Puigdemont had previously stated that he was not seeking asylum in Belgium and would be prepared to return to Spain in return for guarantees of dialogue and discussion. The decision of the High Court to imprison half of his government is the clearest signal possible that the Spanish government has precisely zero interest in any negotiations. Judge Carmen Lamela of the High Court acceded to the demand, and an international arrest warrant has been sent to the Belgian authorities for the five Catalan government members currently in Brussels.

Spain is sending the clearest signal possible to the Catalan independence movement that dialogue and negotiation are not on the table. Spain doesn’t want compromise, it wants victory. Mariano Rajoy’s hardline stance has so far only succeeded in alienating many ‘soft noes’ amongst the Catalan population, where numerous opinion polls have shown a huge majority in favour of holding a referendum. The most recent poll, taken earlier this week, shows that support for independence has now risen to 48.7%, a rise of 7.6%, while support for remaining a part of Spain is now at 43.6%, a decline of 5.8%. When don’t knows are excluded, that produces a pro-independence majority of 53%. The actions of the Spanish courts today will only serve to increase pro-independence sentiment, as many in Catalonia reflect upon a Spanish government which is refusing to permit a referendum and which is criminalising those who have democratically and peacefully expressed an alternative view.

The eight government ministers who were sent to prison today will join the two prominent pro-independence campaigners, Jordi Sanchez and Jordi Cuixart, who were imprisoned on 17 October. Spain, a modern European democracy, a pillar of the EU, now has ten people who are in jail for the supposed crime of allowing the Catalans to vote on their future. The Catalan independence movement has reacted with understandable outrage. If, as seems quite probable, the Catalans elect another pro-independence majority government in the elections due in December, will Madrid imprison them as well? Many are asking themselves what is the point of voting if the mandate of those you elect is ignored, traduced, and they are imprisoned for trying to put it into effect.

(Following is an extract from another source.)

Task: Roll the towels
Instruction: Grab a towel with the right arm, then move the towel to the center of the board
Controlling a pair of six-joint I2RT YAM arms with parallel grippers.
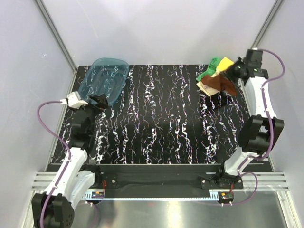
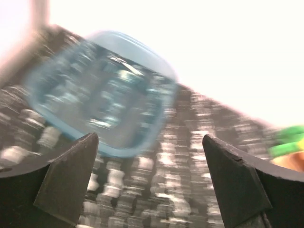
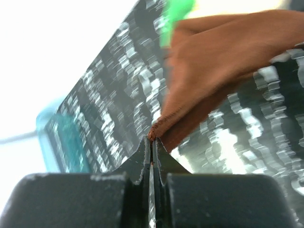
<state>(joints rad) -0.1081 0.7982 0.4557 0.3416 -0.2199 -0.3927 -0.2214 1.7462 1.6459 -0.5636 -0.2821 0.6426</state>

You can’t solve a political problem by criminalising those you disagree with. The actions of Mariano Rajoy’s government might deal harshly with this current crop of pro-independence politicians, but he will only succeed in producing another generation of pro-independence campaigners who have as little interest in negotiation and compromise as Rajoy does. That would be a tragedy for Catalonia, and a tragedy for Spain. What happened today has only made Catalan independence more likely, not less likely.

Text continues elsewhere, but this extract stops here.